According to an Aug. 8, 2007, story in The Ledger Independent, Miller was ranked as the 32nd best player in the nation by “The Sporting News.” It was the summer before his senior year, and he had yet to commit to the University of Kentucky or win a Sweet Sixteen title with the Royals.
He was playing against junior national teams from the Soviet Union and Italy, went to an NBA Camp in Virginia, a couple of Reebok-sponsored camps, the Harley-Davidson Classic in West Virginia and the National AAU Tournament. He played on a team with several top players, including William Buford, who went on to Ohio State, and Kenny Frease, who went on to Xavier.
Miller ended up with the Wildcats, winning a national title in 2012 before being drafted by the Pelicans. After spending parts of three seasons in New Orleans, he went to Germany and won three consecutive titles with Brose Bamberg.
He inked a deal to return to the NBA last summer, and by the time October rolled around, he knew he wanted to provide opportunities for other young, talented players from his area.
“I was just talking with a few people that were familiar with the AAU circuit nowadays and what was going on and just asked them if they thought we could get a decent team together that can compete on a high level, and they were with us,” said Miller. “Once we got that figured out, we just tried to see what kids we could talk to that wasn’t already on the team or see who had interest in playing on a big stage.”
One of the people he reached out to? Andre Mahorn.
“You know, it’s crazy because he was in the NBA playing during the season and he called and was like, ‘Man, I really want to do this,’” said Mahorn. “It probably started in October. We planned it. We were just constantly on conference call, conference call. It was something he wanted to do. When he installed the vision it was kind of easy, because the ground work was done with what our group had already done in AAU in the state.”
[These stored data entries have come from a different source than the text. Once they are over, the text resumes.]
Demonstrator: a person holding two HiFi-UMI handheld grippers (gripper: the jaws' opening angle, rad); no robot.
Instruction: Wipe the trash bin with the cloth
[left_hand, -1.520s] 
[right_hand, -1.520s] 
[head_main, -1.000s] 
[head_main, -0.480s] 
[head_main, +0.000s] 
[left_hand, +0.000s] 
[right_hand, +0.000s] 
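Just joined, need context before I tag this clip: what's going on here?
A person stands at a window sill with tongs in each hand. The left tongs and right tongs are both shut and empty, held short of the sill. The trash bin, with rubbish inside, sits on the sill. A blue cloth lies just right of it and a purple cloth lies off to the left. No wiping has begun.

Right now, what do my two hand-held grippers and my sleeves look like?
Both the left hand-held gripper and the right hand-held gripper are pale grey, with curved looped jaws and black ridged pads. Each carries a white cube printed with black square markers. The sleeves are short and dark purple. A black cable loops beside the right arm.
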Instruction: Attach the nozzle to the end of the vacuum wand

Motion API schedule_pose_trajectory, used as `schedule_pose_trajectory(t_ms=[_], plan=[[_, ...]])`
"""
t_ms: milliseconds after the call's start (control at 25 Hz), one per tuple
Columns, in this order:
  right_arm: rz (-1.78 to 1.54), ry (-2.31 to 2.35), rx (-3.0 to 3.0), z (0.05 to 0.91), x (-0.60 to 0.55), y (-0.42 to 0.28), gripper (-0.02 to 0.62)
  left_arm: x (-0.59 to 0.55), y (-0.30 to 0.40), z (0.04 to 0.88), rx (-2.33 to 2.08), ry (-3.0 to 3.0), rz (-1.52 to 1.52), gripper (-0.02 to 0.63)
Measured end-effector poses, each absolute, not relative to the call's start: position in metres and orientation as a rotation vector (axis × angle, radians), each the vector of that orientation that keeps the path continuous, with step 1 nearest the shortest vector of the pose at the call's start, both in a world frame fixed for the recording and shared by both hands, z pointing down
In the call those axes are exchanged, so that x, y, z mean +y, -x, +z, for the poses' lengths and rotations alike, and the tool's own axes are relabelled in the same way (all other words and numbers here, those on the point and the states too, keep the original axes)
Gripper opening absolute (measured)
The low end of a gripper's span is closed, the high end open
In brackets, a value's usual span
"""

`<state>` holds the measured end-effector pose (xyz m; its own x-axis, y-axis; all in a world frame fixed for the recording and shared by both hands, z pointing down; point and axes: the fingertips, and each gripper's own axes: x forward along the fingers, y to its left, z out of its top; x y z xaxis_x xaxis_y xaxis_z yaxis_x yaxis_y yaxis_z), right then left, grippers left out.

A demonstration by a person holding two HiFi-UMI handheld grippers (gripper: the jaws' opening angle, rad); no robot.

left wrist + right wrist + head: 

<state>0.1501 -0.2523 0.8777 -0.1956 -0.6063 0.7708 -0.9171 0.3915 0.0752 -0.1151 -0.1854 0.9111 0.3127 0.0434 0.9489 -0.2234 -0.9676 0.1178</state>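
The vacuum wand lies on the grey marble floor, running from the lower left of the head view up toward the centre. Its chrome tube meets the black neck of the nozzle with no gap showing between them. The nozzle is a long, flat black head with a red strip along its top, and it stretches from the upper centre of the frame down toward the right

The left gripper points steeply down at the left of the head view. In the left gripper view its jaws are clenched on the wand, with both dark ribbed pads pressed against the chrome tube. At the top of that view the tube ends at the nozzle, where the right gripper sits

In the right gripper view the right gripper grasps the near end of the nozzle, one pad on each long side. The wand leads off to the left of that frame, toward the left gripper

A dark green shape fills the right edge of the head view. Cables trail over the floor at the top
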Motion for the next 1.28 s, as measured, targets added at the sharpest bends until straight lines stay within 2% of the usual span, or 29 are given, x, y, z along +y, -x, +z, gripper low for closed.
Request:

Mahorn has experience working in the top youth basketball circuits with the Travelers, a long-time member of the Nike Elite Youth Basketball League.
“Darius Miller wanted to – I used to coach the Travelers. I used to be a part of the Nike EYBL. The Travelers, they’ve been in existence for a long time under the Nike umbrella,” said Mahorn. “Darius really wanted to start his brand – a Kentucky kid that played at UK, made it to the highest level of basketball playing in the NBA. He wanted to have that in place for himself and he wanted to give back to the community and that was one of the ways he knew he could give back.”
The program has teams from different levels, including third grade, fifth grade, sixth grade, seventh grade, eighth grade and ninth grade, according to Mahorn, who oversees the program and coaches the third grade team.
Mahorn says the organization is easily accessible on social media, works to build relationships with players and tries to build teams to compete on the local, regional and national levels. Since starting less than a year ago, they’ve had teams compete in the Midwest Circuit and in the National Youth Basketball League.
“Of course you want the best players in the state and surrounding areas, you want the elite kids, but you want to have a venue, you want to operate for kids that ain’t on the level and want to work to get to that level,” said Mahorn. “Right now, we’re just trying to have it where we’re open to all, but ideally we want to play at the highest level we can and make an opportunity for them.”
With many kids playing high school ball, their teams haven’t seen a ton of action in recent weeks, but Mahorn says the plan is to start playing more when July rolls around.
“We’re kind of in the down period right now with things slow due some of our guys playing basketball in high school, some of our seventh graders are playing high school, so we’re kind of just down in the moment, but in July we’re going to hit the road and he’s [Miller] excited about that because he’ll get to sit there and coach the kids and they’ll get to learn from a professional – somebody who’s done it at every level,” said Mahorn.
Miller says he knows some of the kids personally, like Paul McMillan IV, one of the top-rated players in the class of 2022. He’s currently ranked 12th in the nation by Coast 2 Coast Preps and 21st by Future150, while also being on other watch lists. Miller wasn’t around much during the start due to his NBA schedule, but wants to see the teams in action this summer.
While still in the early stages of the program, both Miller and Mahorn and excited to see the program grow and showcase talented young players from the area.
“Just let everybody know, man, we coming. We’re going to be here for a long time,” said Mahorn. “We’re ready and excited for the future.”